Now, we only have two episodes left, and I'm curious to see how they're going to be structured. Do we get the state championship in episode 12 and then a 13th episode that tries to telescope the rest of the school year and shows us how all the seniors wind up? Or will it follow the pattern of the final two season one episodes, where we had an episode with no game, followed by the championship, with any resolutions sprinkled in and around the football action? Whether or not a fourth season happens, the graduating characters deserve their own send-offs, and even if they don't get as much screen time as either Street or Smash, I hope they each get their moments.
Some other thoughts on "A Hard Rain's Gonna Fall":
* Joe McCoy is so nuts that I almost -- almost -- feel sorry for him. Wade Aikman, on the other hand? Total jerk. I don't know what practice he was watching, but the one I saw had JD in complete command of the Panthers offense, and the only time he let Madison distract him was during the water break. When does Mac get back?
* Riggins plays special teams? Is that common for the star offensive player on a high school team? Then again, Justin Tuck did block a field goal a couple of games ago, and he's the Giants best defender, and we've already established that I know little to nothing on this subject. I will say, though, that maniacal as Joe was, I don't know what Eric was thinking trying to throw the ball that much in those conditions.
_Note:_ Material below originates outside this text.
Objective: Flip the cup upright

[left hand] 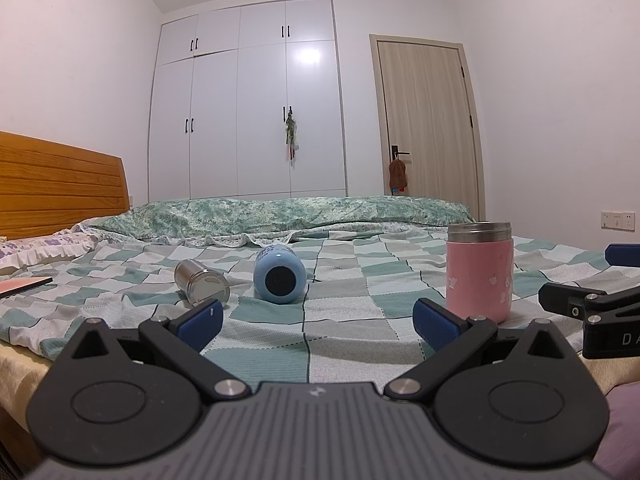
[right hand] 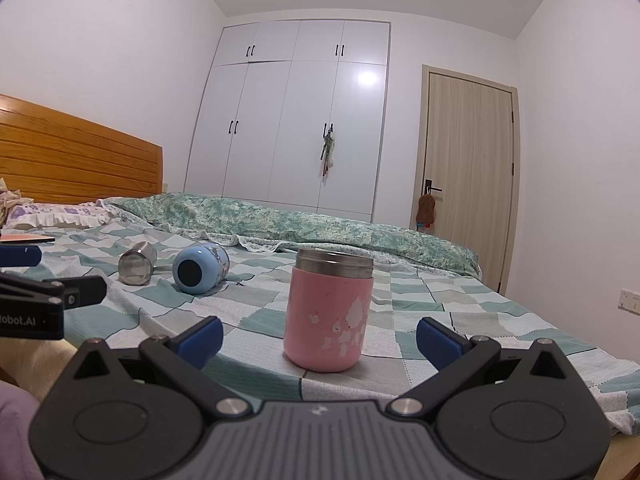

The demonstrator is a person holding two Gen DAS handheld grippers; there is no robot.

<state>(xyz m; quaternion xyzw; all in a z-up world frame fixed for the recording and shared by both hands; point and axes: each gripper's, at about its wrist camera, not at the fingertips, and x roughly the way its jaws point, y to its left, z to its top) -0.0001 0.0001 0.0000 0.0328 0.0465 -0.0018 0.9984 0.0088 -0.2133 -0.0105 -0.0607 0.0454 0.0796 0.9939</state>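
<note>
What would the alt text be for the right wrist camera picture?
An open gripper faces a pink cup standing upright on a checkered bedspread. Farther back to the left, a blue cup and a steel cup lie on their sides; a white wardrobe and a wooden door stand behind.

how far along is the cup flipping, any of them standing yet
Done: the pink cup stands upright on the bed, steel rim up. In hand: nothing; the left gripper and right gripper are both open and empty. Left: the blue cup and the steel cup both lie on their sides.
</note>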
To bring in another Giants analogy, that was like whenever offensive coordinator Kevin Gilbride insists on having Eli throw the ball a few dozen times when the Meadowlands winds are swirling at tornado levels.
* I loved Riggins asking Buddy if he was going to have to walk back to his car, and Buddy realizing he had randomly driven them to the middle of nowhere.
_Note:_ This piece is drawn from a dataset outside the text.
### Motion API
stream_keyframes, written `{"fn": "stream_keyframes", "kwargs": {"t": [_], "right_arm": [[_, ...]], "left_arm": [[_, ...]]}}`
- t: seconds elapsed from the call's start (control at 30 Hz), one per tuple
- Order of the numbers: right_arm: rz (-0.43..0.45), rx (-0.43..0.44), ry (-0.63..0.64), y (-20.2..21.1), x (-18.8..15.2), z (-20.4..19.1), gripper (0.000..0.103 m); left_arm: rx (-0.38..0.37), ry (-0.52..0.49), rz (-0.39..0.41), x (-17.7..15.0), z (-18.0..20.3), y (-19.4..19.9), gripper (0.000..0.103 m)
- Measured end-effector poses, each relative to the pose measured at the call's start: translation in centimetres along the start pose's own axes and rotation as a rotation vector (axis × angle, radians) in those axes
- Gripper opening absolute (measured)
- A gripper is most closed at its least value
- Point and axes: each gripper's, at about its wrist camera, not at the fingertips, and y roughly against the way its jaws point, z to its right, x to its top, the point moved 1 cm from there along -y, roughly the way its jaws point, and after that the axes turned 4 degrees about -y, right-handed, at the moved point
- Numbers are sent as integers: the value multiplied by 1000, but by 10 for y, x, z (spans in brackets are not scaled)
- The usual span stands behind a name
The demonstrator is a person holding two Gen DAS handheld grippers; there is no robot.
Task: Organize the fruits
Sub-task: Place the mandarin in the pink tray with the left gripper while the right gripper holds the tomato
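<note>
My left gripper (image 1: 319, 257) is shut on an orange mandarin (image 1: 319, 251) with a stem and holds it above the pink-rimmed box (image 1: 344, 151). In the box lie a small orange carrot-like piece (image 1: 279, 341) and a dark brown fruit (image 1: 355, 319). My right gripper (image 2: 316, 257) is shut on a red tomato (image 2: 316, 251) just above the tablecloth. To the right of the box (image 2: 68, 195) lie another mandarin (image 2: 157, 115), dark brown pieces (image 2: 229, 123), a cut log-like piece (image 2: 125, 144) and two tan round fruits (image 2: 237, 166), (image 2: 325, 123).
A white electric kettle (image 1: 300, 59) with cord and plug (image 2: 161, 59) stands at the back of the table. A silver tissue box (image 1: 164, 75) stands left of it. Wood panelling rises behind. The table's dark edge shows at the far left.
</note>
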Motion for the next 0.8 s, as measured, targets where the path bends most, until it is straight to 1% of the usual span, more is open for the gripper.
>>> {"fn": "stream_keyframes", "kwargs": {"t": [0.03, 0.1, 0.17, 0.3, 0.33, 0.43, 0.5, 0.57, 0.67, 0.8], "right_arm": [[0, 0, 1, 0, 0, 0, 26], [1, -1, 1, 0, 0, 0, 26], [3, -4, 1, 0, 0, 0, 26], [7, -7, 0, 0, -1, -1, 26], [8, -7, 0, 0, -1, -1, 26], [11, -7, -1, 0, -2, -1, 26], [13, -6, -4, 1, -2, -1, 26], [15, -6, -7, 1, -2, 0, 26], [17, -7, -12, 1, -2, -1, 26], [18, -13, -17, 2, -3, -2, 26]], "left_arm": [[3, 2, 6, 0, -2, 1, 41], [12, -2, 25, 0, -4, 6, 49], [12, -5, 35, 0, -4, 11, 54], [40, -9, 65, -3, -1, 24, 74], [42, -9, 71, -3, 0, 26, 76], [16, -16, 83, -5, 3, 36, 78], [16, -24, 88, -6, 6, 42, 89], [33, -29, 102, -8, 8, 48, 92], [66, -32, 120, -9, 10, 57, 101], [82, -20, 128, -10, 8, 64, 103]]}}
* Princess Diana died when Tyra would have been six or seven years old (unless you assume that she and Tim and Lyla have all been held back a few grades); would she really be making a "Lady Di" reference to Mindy?
* Even though a lot of the Tyra/Landry material has been repetitive, I really like the easy banter the two characters have together, which only makes a moment like the one where Landry gives her a pep talk about all her hard work feel even sweeter.
* Have we established the financial situation of Lyla's mom and stepdad? I doubt the health food store is raking in the cash, but surely they could help out a little with college, no? Or does her mother feel so betrayed by Lyla staying with Buddy that she wouldn't help? Either way, that needs to be addressed.
* God, I love stripper names, real or stage. Fashionette?
What did everybody else think?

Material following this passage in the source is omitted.